**WORK INSTRUCTION:**
Here the job is to copy the data exactly and to exclude every image from it.

**INFORMATION SUPPLIED:**
=-=-=-=-=

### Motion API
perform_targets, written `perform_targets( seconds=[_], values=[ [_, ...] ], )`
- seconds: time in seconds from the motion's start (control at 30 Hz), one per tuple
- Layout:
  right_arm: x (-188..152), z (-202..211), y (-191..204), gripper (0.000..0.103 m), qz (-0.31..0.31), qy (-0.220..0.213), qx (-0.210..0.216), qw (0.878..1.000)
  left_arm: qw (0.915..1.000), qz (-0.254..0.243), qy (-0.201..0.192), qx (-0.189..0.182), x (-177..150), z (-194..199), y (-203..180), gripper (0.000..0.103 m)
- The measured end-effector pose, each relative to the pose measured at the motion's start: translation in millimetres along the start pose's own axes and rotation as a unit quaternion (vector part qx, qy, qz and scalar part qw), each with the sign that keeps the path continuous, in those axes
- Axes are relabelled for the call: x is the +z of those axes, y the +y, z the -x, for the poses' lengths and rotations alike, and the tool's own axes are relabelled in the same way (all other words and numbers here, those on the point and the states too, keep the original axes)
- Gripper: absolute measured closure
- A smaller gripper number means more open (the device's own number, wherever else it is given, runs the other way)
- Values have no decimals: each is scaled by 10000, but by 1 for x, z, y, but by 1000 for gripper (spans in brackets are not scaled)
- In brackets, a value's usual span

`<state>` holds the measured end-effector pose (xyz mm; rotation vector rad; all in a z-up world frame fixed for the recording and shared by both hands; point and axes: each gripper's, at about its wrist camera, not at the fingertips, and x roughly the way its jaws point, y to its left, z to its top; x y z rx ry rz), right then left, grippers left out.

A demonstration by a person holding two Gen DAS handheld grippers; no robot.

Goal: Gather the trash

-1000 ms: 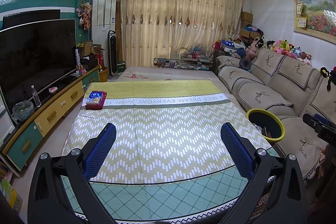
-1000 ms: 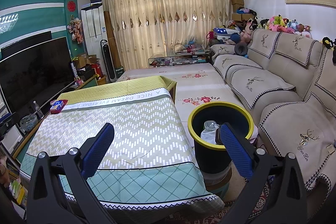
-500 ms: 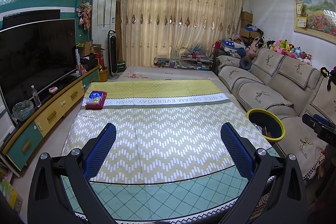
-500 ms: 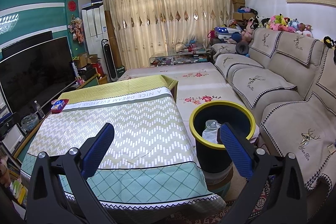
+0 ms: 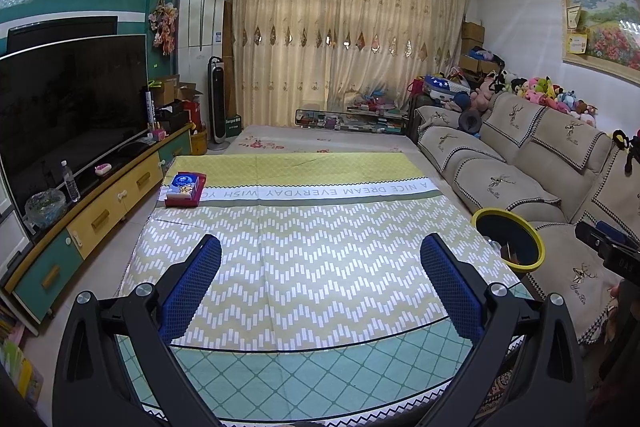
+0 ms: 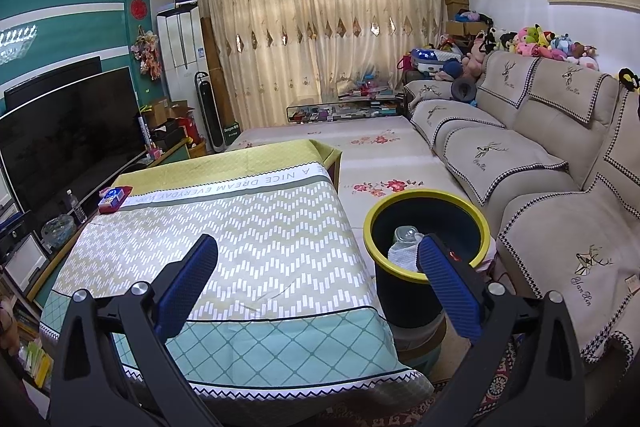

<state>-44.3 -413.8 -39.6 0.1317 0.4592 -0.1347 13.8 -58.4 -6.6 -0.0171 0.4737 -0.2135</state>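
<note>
Tablecloth edge point(image 6: 362, 239) beside bin point(image 6: 426, 201)

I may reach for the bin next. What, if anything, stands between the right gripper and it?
Nothing visible. The right gripper hangs open over the table edge; the bin stands beside the table, mouth uncovered, trash inside.

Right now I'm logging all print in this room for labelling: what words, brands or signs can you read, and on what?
"A NICE DREAM EVERYDAY WISH YO...", upside down on the tablecloth band.
"Yan Bin"-like script, uncertain, on the sofa cover.
Tissue box, tower fan base label, wall certificates: too small to read.
</note>
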Motion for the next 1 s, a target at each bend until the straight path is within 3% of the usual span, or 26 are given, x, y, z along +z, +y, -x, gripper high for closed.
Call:
perform_targets(
  seconds=[0.43,0.7,0.87,1.0],
  values=[
    [3,-6,0,7,13,91,37,10000,9998,-10,190,-35,-1,-13,-2,5],
    [3,-11,-1,7,4,164,64,9998,9985,177,304,-412,-1,-26,1,5],
    [11,-24,2,7,92,231,198,9995,9978,180,623,-108,2,-54,10,5],
    [27,-63,13,7,170,418,392,9982,9955,214,861,345,8,-109,38,5]
  ],
)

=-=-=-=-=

**WRITTEN ANSWER:**
### Motion API
perform_targets, written `perform_targets( seconds=[_], values=[ [_, ...] ], )`
- seconds: time in seconds from the motion's start (control at 30 Hz), one per tuple
- Layout:
  right_arm: x (-188..152), z (-202..211), y (-191..204), gripper (0.000..0.103 m), qz (-0.31..0.31), qy (-0.220..0.213), qx (-0.210..0.216), qw (0.878..1.000)
  left_arm: qw (0.915..1.000), qz (-0.254..0.243), qy (-0.201..0.192), qx (-0.189..0.182), x (-177..150), z (-194..199), y (-203..180), gripper (0.000..0.103 m)
- The measured end-effector pose, each relative to the pose measured at the motion's start: translation in millimetres along the start pose's own axes and rotation as a unit quaternion (vector part qx, qy, qz and scalar part qw), each with the sign that keeps the path continuous, in those axes
- Axes are relabelled for the call: x is the +z of those axes, y the +y, z the -x, for the poses' lengths and rotations alike, and the tool's own axes are relabelled in the same way (all other words and numbers here, those on the point and the states too, keep the original axes)
- Gripper: absolute measured closure
- A smaller gripper number means more open (the device's own number, wherever else it is given, runs the other way)
- Values have no decimals: each is scaled by 10000, but by 1 for x, z, y, but by 1000 for gripper (spans in brackets are not scaled)
- In brackets, a value's usual span

`<state>` holds the measured end-effector pose (xyz mm; rotation vector rad; all in a z-up world frame fixed for the recording and shared by both hands; point and axes: each gripper's, at about its wrist camera, not at the fingertips, and x roughly the way its jaws point, y to its left, z to its top; x y z rx ry rz), right then left, grippers left out.

A demonstration by a person holding two Gen DAS handheld grippers; no robot.

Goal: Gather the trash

-1000 ms: 
-1000 ms: 
-500 ms: 
-500 ms: 
+0 ms: 
+0 ms: 

<state>-44.3 -413.8 -39.6 0.1317 0.4592 -0.1347 13.8 -58.4 -6.6 -0.0171 0.4737 -0.2135</state>
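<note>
Tablecloth edge point(image 6: 362, 239) beside bin point(image 6: 426, 201)

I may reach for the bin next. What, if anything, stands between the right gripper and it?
Nothing visible. The right gripper hangs open over the table edge; the bin stands beside the table, mouth uncovered, trash inside.

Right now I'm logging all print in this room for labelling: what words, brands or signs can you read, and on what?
"A NICE DREAM EVERYDAY WISH YO...", upside down on the tablecloth band.
"Yan Bin"-like script, uncertain, on the sofa cover.
Tissue box, tower fan base label, wall certificates: too small to read.
</note>
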Motion for the next 1 s, a target at each bend until the straight path is within 3% of the usual span, or 26 are given, x, y, z along +z, +y, -x, gripper high for closed.
Call:
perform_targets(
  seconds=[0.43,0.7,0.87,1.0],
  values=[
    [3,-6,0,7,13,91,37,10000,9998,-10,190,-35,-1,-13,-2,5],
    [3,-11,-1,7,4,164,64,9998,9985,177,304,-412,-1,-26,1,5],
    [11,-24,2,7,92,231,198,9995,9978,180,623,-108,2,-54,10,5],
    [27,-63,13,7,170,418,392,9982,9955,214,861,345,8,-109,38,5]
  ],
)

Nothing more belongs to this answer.